Lorenzo começou o tratamento aos 4 anos, o que possibilitou um suporte adequado para lidar com frustrações e impulsos. Hoje, ele consegue manter uma conversa e demonstra mais concentração na escola. Sua rotina inclui terapia ocupacional e terapias individuais e em grupo, além de aulas de karatê. Para a família, o diagnóstico foi um divisor de águas: “Ele aprendeu a identificar quando está ficando nervoso e a utilizar estratégias para se acalmar. O progresso dele é emocionante de acompanhar”, relata sua prima e babá, Adrielle Oliveira, e a mãe Arly Belas.

Lorenzo ama parquinhos e aprendeu com as terapias a controlas as emoções –
(Arquivo Pessoal)

Entender para incluir

Dificuldade para manter uma conversa, sensibilidade extrema a sons e toques, comportamentos repetitivos. O Transtorno do Espectro Autista se manifesta de diferentes formas, afetando a comunicação e a interação social de maneira singular em cada indivíduo.

O neuropediatra Acilino Portela explica que o TEA é uma condição do neurodesenvolvimento que impacta a interação social e pode se manifestar com padrões comportamentais repetitivos. “Os sintomas variam muito. Algumas pessoas podem ter dificuldades sutis na interação social, enquanto outras apresentam desafios significativos na comunicação e na adaptação ao ambiente”, explica.

Ele destaca que, mais do que fechar o diagnóstico, o essencial é identificar cedo os sinais e iniciar as estimulações o quanto antes. “Mesmo sem um diagnóstico fechado, intervenções precoces ajudam no desenvolvimento da criança, potencializando suas habilidades e favorecendo sua adaptação”, destaca.

A psicopedagoga Cristiane Souza reforça que os primeiros sinais do autismo podem ser identificados já na infância. “Dificuldades na comunicação verbal e não verbal, como a ausência de balbucios ou falta de contato visual, podem ser indicativos. Além disso, a falta de interesse em brincadeiras interativas ou jogos de faz-de-conta e a repetição de comportamentos, como balançar o corpo, girar objetos ou alinhar brinquedos de forma excessiva, são sinais de alerta”, explica. Muitas crianças também demonstram dificuldades para compreender e expressar emoções, tanto as próprias quanto as dos outros, e apresentam grande resistência a mudanças na rotina.

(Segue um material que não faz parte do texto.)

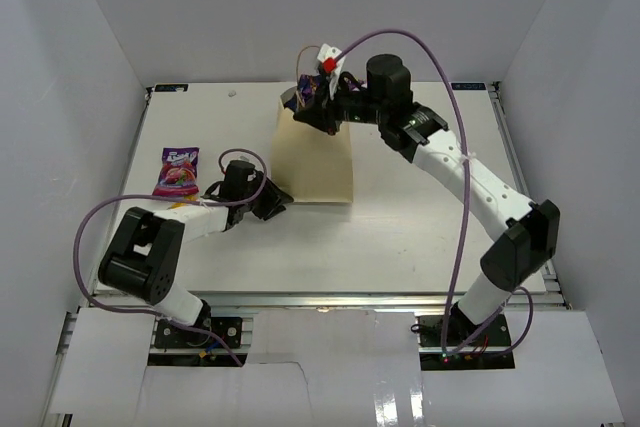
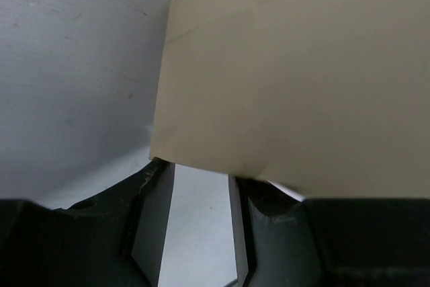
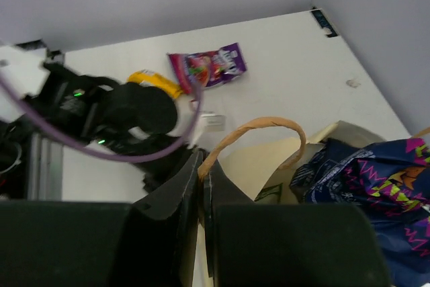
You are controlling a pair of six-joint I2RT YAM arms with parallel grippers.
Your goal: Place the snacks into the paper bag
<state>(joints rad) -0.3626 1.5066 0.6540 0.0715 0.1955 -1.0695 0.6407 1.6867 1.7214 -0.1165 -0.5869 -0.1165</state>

Ela ressalta que o diagnóstico precoce permite intervenções mais eficazes. “Quanto mais cedo começamos a trabalhar com a criança, maiores são as chances de desenvolvimento de habilidades sociais, de linguagem e acadêmicas. Além disso, intervenções precoces ajudam a reduzir comportamentos problemáticos e promovem maior independência ao longo da vida”, acrescenta.

Para ela, a inclusão escolar é um fator essencial nesse processo. “A escola pode contribuir muito por meio da implementação de práticas inclusivas e da adaptação dos métodos de ensino às necessidades de cada aluno. Professores capacitados fazem a diferença, criando um ambiente seguro e acolhedor, que incentiva a interação social e a comunicação”, explica.

Para compreender melhor as necessidades de cada pessoa autista, especialistas dividem o espectro em três níveis de suporte. No nível 1, os desafios sociais e comportamentais estão presentes, mas a pessoa consegue ter certa independência no dia a dia. No nível 2, as dificuldades de comunicação são mais evidentes, exigindo um suporte maior. No nível 3, há déficits severos na comunicação e na interação, tornando a assistência contínua essencial.